Among the lines below, a stretch begins at the one with "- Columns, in" and ends at the one with "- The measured". Repeat that stretch exactly, ends included.

==== TASK INPUT ====

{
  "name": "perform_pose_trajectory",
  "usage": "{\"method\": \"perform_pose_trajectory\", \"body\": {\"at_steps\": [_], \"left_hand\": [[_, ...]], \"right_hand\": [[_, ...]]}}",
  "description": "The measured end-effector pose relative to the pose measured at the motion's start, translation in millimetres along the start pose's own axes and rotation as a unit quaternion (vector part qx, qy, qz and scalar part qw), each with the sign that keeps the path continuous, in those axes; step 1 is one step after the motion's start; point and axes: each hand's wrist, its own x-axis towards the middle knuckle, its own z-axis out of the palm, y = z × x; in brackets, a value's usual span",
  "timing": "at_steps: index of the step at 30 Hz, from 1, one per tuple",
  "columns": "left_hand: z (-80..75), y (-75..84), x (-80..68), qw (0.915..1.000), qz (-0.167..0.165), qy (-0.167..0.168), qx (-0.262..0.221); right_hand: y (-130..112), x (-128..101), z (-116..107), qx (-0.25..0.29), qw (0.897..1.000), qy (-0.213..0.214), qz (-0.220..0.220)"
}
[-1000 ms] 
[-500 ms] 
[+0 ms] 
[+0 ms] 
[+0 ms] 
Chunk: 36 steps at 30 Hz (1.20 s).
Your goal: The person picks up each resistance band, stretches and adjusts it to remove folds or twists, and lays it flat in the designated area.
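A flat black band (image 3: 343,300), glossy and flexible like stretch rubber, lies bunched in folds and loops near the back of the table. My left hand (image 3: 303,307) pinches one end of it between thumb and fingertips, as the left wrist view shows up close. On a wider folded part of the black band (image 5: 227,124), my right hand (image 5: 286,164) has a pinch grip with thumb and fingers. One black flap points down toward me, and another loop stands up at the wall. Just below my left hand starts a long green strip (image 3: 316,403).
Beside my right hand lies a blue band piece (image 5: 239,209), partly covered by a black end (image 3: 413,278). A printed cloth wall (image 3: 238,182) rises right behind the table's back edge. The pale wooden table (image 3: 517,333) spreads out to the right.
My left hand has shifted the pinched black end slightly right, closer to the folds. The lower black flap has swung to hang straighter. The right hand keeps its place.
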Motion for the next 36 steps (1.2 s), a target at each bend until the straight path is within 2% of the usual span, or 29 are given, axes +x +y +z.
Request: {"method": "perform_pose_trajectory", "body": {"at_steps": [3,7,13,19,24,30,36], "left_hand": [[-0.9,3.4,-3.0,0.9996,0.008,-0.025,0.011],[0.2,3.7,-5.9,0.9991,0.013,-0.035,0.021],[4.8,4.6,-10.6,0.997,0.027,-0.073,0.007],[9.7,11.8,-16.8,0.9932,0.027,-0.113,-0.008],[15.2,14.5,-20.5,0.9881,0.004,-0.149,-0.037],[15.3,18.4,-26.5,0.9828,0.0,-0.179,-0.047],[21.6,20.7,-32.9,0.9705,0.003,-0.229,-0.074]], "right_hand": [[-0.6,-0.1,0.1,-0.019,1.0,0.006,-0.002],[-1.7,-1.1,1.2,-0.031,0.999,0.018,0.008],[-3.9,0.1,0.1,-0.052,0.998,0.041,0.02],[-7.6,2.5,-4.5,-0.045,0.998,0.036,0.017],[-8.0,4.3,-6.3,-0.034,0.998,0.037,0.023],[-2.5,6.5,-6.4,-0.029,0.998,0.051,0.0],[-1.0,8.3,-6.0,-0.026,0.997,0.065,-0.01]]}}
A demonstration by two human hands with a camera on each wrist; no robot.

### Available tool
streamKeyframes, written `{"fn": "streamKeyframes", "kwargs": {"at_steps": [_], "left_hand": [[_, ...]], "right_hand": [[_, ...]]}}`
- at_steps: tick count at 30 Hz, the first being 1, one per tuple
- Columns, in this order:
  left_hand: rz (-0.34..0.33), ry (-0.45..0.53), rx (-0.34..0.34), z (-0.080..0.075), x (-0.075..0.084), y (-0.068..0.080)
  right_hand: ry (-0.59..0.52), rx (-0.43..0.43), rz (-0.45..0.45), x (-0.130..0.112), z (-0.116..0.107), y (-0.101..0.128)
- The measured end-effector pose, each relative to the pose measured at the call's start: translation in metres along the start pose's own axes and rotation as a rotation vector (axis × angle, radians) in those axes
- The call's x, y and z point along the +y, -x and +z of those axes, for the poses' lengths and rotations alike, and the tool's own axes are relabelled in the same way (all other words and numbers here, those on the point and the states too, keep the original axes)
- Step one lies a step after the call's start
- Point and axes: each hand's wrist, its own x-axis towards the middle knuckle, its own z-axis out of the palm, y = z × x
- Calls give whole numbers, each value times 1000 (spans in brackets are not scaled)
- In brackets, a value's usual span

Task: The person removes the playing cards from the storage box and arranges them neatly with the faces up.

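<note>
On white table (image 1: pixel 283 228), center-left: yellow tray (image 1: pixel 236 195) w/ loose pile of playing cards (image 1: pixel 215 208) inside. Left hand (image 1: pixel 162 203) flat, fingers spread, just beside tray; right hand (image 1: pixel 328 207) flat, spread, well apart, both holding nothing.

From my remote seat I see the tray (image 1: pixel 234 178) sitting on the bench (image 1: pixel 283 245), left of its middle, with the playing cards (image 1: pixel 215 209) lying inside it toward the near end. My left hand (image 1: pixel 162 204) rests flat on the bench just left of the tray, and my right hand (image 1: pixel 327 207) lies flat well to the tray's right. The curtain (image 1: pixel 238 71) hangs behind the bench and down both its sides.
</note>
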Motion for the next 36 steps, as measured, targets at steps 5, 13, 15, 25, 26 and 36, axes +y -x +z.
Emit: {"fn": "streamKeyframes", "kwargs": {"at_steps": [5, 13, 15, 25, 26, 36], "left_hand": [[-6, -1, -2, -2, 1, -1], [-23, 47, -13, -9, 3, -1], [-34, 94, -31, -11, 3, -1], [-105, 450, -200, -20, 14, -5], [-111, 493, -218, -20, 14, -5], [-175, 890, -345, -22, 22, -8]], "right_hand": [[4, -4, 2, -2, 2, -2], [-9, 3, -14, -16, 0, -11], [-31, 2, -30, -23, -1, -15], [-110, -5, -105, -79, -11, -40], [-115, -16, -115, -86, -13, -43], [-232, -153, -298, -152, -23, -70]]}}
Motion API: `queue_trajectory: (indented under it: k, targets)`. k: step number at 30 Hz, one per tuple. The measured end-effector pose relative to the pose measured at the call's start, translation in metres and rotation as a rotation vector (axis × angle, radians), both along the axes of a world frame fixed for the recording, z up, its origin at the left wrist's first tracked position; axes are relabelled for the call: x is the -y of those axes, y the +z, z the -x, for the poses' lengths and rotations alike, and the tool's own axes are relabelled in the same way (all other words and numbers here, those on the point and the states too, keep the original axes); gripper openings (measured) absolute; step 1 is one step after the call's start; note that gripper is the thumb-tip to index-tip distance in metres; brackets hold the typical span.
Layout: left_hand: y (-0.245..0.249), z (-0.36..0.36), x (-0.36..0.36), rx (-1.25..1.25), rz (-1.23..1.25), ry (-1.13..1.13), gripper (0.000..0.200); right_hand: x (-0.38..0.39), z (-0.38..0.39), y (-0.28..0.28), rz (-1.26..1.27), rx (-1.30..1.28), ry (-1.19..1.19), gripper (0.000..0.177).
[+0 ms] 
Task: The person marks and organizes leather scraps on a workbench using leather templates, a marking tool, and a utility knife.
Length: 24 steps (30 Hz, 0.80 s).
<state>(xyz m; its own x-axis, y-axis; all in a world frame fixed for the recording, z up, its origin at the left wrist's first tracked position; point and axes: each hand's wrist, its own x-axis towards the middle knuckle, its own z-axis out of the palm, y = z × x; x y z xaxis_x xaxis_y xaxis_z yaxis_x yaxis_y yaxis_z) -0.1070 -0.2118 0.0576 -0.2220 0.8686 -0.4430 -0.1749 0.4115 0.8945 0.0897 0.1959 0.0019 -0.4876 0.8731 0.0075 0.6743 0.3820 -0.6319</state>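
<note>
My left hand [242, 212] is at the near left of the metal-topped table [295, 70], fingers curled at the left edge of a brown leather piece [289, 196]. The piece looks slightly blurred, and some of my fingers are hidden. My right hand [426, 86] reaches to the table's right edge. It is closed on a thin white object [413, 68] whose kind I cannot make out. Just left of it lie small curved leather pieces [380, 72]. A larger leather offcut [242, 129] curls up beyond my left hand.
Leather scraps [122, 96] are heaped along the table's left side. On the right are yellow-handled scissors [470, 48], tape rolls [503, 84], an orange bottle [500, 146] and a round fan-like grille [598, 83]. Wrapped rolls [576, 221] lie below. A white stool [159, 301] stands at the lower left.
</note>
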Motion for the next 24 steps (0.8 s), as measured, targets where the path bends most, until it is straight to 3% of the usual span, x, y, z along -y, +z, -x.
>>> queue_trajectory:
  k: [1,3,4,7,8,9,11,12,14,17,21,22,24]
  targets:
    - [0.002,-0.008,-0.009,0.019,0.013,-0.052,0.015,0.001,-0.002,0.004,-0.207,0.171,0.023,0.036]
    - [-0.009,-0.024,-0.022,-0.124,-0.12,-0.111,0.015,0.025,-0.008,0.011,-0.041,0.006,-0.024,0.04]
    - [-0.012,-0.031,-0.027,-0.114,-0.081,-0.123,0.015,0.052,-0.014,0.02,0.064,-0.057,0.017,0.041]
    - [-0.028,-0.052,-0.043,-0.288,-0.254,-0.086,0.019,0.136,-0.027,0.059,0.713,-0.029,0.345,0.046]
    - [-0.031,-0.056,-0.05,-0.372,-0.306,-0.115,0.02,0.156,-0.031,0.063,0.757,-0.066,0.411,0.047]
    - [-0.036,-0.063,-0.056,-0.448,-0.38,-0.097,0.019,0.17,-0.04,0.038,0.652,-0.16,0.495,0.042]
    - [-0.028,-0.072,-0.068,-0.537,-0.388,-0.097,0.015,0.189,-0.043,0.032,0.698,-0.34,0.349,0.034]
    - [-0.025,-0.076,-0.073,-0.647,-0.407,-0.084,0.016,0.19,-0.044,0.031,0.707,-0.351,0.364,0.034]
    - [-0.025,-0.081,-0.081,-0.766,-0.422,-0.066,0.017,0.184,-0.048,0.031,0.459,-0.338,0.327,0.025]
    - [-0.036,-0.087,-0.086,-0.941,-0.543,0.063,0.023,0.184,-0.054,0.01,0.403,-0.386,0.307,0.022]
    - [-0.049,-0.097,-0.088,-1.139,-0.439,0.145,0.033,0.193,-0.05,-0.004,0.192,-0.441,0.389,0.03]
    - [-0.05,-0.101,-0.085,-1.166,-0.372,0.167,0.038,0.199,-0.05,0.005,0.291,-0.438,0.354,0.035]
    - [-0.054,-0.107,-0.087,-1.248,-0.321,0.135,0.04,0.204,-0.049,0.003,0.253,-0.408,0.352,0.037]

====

### EXERCISE RESULT
- Columns, in this order:
  left_hand: rz (-0.34..0.33), ry (-0.45..0.53), rx (-0.34..0.34), z (-0.080..0.075), x (-0.075..0.084), y (-0.068..0.080)
  right_hand: ry (-0.59..0.52), rx (-0.43..0.43), rz (-0.45..0.45), x (-0.130..0.112), z (-0.116..0.107), y (-0.101..0.128)
- The measured end-effector pose, each relative to the pose measured at the call's start: translation in metres along the start pose's own axes and rotation as a rotation vector (axis × angle, radians) in those axes

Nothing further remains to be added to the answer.